Emosi Gemini seketika memuncak. Ia langsung menggebrak meja dan berdiri dari kursinya. Sisi masih duduk dengan tenangnya, menatap Gemini santai. "Apa? Ucapan gue salah?" Sisi kembali memancing emosi perempuan di depannya.

Aku buru-buru menyentuh pundak Sisi dan berkata, "Jangan mancing emosi, Si. Kita lagi di kantin," bisikku padanya. Mata orang-orang mulai menatap penasaran ke arah kami.

"Terus kenapa, Sav? Biarin aja. Biar orang-orang tau kalau cewek yang pintar di sekolah ini juga pintar ngerebut pacar orang." Sisi menjawab santai pertanyaanku. Beruntung volume suaranya masih normal, jadi orang yang tidak berkepentingan belum tentu mendengar.

"Duduk, Gem!" titah Leon dengan nada dingin sebelum Gemini sempat membalas ucapan Sisi.

Gemini awalnya keberatan dan hendak membantah. Namun, demi mendengar suara Leon yang sama dinginnya untuk kedua kalinya, ia akhirnya menurut. Gemini memutuskan untuk sibuk dengan makanannya. Begitupun dengan Sisi. Obrolan singkat yang panas itu usai begitu saja. Perhatian orang-orang di kantin juga mulai buyar, memilih fokus pada kegiatan mereka masing-masing. Hanya aku yang masih sedikit kaku menyendok batagor ke mulutku.

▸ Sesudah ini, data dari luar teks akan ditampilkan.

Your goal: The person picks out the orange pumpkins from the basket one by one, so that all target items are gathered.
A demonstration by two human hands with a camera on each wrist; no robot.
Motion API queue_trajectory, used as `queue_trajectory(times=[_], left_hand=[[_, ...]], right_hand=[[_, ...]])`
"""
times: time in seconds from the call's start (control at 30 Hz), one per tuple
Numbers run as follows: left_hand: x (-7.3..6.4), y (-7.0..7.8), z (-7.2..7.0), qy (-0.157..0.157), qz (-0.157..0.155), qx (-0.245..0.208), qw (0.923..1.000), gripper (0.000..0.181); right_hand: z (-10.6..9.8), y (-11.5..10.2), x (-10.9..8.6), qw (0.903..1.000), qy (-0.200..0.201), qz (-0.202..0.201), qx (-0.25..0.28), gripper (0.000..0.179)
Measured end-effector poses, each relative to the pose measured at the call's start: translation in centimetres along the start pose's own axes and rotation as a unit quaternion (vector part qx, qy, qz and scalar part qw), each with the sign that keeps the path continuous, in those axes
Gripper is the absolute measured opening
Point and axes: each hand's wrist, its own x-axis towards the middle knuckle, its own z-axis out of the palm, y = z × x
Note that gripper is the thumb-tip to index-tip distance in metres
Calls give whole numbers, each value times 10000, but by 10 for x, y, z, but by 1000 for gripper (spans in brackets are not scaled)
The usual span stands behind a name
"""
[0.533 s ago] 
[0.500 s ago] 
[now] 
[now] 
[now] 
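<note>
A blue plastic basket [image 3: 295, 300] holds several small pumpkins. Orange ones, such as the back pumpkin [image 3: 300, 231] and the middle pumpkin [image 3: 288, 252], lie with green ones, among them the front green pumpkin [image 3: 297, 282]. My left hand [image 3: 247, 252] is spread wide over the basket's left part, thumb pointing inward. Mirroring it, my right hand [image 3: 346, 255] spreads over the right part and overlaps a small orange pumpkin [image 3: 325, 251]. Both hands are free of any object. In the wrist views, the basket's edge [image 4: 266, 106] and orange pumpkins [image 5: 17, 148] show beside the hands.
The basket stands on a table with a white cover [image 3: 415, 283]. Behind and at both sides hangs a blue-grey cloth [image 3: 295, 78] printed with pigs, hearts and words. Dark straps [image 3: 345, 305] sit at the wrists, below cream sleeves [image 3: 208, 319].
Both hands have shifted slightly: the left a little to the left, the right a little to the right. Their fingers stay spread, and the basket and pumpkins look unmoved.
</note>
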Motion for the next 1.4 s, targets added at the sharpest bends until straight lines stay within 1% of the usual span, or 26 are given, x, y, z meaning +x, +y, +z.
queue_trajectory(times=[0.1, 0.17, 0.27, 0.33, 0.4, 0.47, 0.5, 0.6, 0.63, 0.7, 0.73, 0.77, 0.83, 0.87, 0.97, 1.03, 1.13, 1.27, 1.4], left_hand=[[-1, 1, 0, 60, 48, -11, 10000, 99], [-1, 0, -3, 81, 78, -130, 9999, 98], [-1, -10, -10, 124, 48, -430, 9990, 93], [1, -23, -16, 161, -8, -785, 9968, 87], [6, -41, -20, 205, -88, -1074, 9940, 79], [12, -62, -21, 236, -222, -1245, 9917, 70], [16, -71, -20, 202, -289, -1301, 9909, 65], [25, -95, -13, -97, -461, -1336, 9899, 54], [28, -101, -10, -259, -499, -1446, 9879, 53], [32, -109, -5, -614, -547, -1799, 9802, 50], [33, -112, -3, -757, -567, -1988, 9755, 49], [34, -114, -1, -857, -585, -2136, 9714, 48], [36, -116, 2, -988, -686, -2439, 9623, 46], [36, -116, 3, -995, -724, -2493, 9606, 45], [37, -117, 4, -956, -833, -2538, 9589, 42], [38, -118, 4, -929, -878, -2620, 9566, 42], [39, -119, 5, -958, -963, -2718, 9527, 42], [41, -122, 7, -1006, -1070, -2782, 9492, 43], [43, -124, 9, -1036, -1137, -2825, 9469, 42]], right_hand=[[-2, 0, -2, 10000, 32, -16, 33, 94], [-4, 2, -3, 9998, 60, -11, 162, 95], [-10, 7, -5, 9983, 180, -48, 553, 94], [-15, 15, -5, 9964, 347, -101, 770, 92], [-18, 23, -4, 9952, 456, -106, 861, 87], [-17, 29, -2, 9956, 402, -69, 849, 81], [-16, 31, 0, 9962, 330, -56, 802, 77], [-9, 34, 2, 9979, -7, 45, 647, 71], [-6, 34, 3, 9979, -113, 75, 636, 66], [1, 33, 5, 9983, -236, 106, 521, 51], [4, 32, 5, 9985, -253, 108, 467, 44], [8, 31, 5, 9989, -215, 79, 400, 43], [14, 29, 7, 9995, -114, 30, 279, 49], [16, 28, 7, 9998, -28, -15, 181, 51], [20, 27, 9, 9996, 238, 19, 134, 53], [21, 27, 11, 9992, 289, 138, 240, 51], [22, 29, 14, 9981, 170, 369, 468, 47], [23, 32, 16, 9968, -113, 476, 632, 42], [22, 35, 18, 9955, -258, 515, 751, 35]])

Meja kami hening cukup lama hingga semua piring di atas meja tandas. Aku terus menatap piringku yang sudah kosong dengan sedikit sisa bumbu kacang. Entah kenapa, belum ada yang mau pergi.

"Lain kali, ajarin sahabat lo sopan santun. Bukan langsung ngatain hal engga jelas kayak tadi." Suara berat itu tiba-tiba mengisi keheningan di antara kami membuatku reflek menatapnya—yang ternyata juga sedang menatapku.

Setelahnya, ia langsung berdiri menggenggam tangan Gemini, lalu menjauh dari area kantin. Aku terpaku menatap punggung mereka yang perlahan menghilang di antara banyak orang. Otakku masih berusaha mencerna kata-kata yang keluar dari mulut lelaki itu.

Sedangkan, Sisi sudah berteriak garang, "Bela aja terus selingkuhan lo itu! Cowok bego emang pantes sama cewek gatel."

"Lo yang perlu diajarin sopan santun, Berengsek!" Tak kusangka, Yesi juga ikut mengata-ngatai orang itu.

"Bisa-bisanya dulu gue dukung lo sama cowok bangsat kayak gitu. Lo engga kena pelet, kan?" Sisi kini beralih melihatku. Ia misuh-misuh sendiri. "Astaga! Gara-gara mereka aku ikut-ikutan pake 'gue-lo'."

"Tenang, Sav! Engga usah sedih. Cowok kayak dia engga perlu ditangisin. He's not worth for you," hibur Yesi.

Aku tersenyum tulus pada mereka. Mataku mulai berkaca-kaca. Mereka membelaku sampai harus mengucapkan kata-kata kasar. Mungkin terdengar tidak sopan, tetapi itu sangat mengharukan. Mereka benar. Untuk apa aku menangisi lelaki itu lagi? Aku sudah memiliki dua orang yang berpuluh atau bahkan beratus kali lipat lebih baik darinya, yang selalu ada bersamaku. Tanpanya pun, aku bisa hidup dengan baik. Ya, akan aku buktikan bahwa aku baik-baik saja tanpa dirinya.